As for performances, the Middle German Radio Symphony Orchestra, under Christoph Alstaedt, beautifully captures Symphony No. 2, recorded in 2007. No. 3, with the same orchestra (but this time under conductor Matthias Foremny), gives an alert and completely convincing interpretation, recorded in excellent sound in 2003. The Berlin Philharmonic, under Sergiu Celibidache, provides No. 4 with a visionary performance, but the recording from 1950 has its defects. It sounds as if the tape (or was this made from an old, warped LP?) was stretched in places, giving the instruments an off-pitch sound. The North German Radio Symphony Orchestra, under Hans Schmidt-Isserstedt, gives No. 5 an intense and exciting interpretation, recorded in somewhat constricted 1960 sound; and the Bavarian Radio Symphony Orchestra and the Bavarian Radio Chorus, under Michael Gielen, give the Choral Symphony an excellent performance, recorded in 1965.

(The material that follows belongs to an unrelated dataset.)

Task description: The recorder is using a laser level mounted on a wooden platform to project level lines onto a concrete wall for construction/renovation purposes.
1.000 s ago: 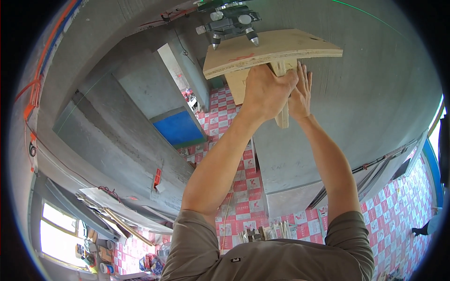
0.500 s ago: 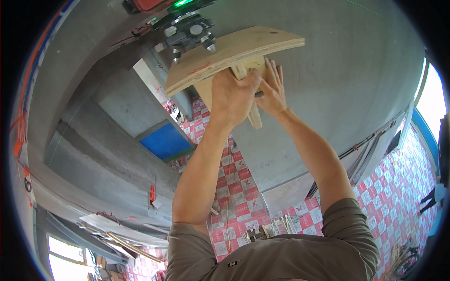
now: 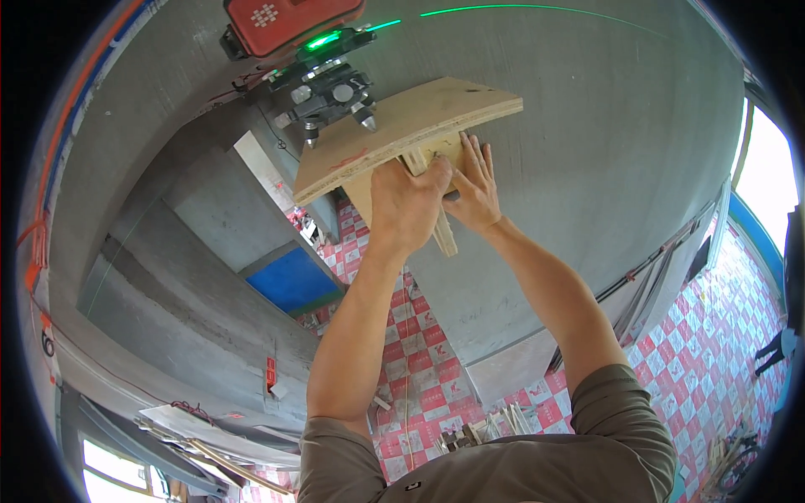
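Note:
A plywood shelf (image 3: 419, 115) is held up against the grey wall, with a wooden strip (image 3: 444, 233) slanting beneath it and a plywood back piece (image 3: 447, 149) lying along the wall. My left hand (image 3: 407, 201) is closed around the strip just under the shelf, its thumb over the wood. My right hand (image 3: 478, 186) lies against the back piece and wall with its fingers stretched upward; a small dark thing beside its palm is too hidden to name. On the shelf's left part stands a red and black laser level (image 3: 298, 25) on a small, short-legged tripod mount (image 3: 335, 96).
A green laser line (image 3: 520, 7) runs across the grey wall (image 3: 620, 151). Below are a red-and-white checkered floor covering (image 3: 419, 369), a blue panel (image 3: 293, 277) at the left and boards (image 3: 658, 293) leaning on the right. A person (image 3: 780, 348) stands at the far right edge.
The shelf, both hands and the laser level now sit lower in the picture, and more of the level and its green line shows. Both hands keep their places on the wood.

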`<action>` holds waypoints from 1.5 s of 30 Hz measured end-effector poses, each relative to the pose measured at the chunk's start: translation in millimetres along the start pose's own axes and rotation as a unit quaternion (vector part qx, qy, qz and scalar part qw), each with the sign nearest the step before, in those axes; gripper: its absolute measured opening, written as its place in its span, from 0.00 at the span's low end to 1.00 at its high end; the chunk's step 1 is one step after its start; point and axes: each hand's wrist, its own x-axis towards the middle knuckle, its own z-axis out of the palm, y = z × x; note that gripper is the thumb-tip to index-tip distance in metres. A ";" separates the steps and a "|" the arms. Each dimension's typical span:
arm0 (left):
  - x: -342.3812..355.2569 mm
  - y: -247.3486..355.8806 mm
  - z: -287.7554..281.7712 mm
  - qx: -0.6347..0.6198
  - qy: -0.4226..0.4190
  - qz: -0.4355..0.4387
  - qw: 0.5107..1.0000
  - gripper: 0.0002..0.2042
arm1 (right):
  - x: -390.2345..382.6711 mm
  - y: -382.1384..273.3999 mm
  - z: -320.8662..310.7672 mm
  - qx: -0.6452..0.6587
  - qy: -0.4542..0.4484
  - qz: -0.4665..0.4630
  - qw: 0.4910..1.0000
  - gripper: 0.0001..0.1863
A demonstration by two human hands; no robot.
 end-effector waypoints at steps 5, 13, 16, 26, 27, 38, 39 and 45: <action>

The one thing I am left wondering is whether, despite the magnificence of these works, Raphael achieved a style of his own. Because of the more or less traditional means with which he wrote, one is not immediately apparent. Part of the reason is that he may not have striven for a "style." But the more I listened, the more clearly one came into focus. I am not ready to put it into words yet, but the test will be if I can hear another of his works, without knowing it is his, and nail it. (I am very excited that Toccata Classics has in preparation a recording of Raphael's music for violin.) All praise to the CPO label for this adventurous and now essential release that reconfigures the history of 20th-century music.